Matchbox Installation & Use
The duplicate image detection tool
To install you need:
- Latest version of OpenCV
- Python 2.7
Please refere to the INSTALL.md file in this repository.
This tool extracts features from images. The set of features implemented contains the basic image metadata extraction, the basic image processing features Color Histograms and Image Profiles, as well as more complex features based on interest point detection.
Features can be either extracted all at once or by distinctively specifiyng the required feature. Extracted features are either stored to the same directory of the corresponding image, or to a specified directory. Features can be stored in gzipped xml format or in binary format. Binary storage enables faster processing while xml provides more flexibility for data processing with third party tools.

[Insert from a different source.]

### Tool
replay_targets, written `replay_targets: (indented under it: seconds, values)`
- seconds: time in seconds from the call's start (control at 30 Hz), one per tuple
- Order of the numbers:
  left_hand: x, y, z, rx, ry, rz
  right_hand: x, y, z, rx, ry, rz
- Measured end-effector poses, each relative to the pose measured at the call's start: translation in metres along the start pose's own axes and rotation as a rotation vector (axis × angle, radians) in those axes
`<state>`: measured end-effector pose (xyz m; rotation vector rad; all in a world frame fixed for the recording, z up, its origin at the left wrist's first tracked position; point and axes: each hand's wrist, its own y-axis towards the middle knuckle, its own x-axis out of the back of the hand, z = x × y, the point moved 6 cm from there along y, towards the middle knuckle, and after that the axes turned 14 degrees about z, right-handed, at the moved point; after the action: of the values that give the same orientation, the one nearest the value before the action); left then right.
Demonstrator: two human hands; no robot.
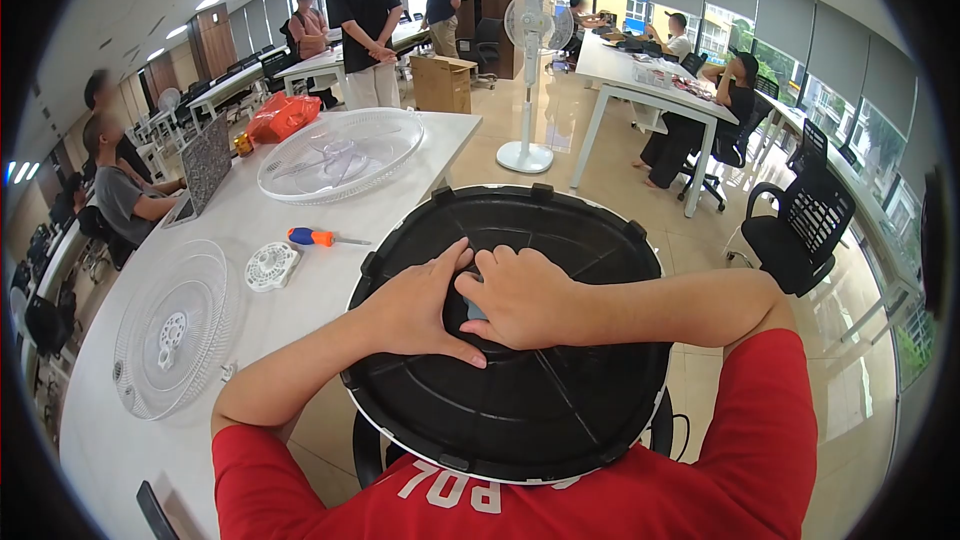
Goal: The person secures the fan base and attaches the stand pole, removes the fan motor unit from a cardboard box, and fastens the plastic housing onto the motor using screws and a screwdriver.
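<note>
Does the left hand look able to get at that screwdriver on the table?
Probably yes: the screwdriver lies uncovered on the table, and nothing seems to stand between it and the left hand, though that hand would first have to leave the black disc.

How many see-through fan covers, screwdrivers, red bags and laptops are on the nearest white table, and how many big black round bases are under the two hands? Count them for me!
See-through fan covers: 2
Screwdriver: 1
Red bag: 1
Laptop: 1
Black round base: 1
Total: 6
</note>
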<state>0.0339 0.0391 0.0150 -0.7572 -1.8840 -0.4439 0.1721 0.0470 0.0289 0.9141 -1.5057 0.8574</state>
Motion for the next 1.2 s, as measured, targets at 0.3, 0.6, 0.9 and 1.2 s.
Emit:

The stored feature filenames have the format:
<original_image_filename>..<dat|xml.gz> e.g. img00001.tif.ImageHistogram.xml.gz
The compare tool compares two extracted features and calculates a similarity estimation.
Input files have to be of the same feature set. Comparison between different feature sets is not possible. Also only two files can be compared with each other, not a set of files.
The resulting similarity estimation is written in xml format to standard output (e.g. the command line interface).
The train tool is a specialized tool to create visual vocabularies based on visual bag-of-words. A visual bag-of-words is a pendant to the bag-of-words in classical information retrieval, where each text document is represented as a histogram of its distinctive word occurences. This approach has been adopted in image processing based on features from interest point detectors - especially SIFT features.
The train tool takes a list of SIFT descriptors and applies a clustering algorithm onto it. The calculated centroids represent the visual vocabulary that will be used in further processing of certain workflows.
Duplicate detection is the task of detecting duplicates within an image collection.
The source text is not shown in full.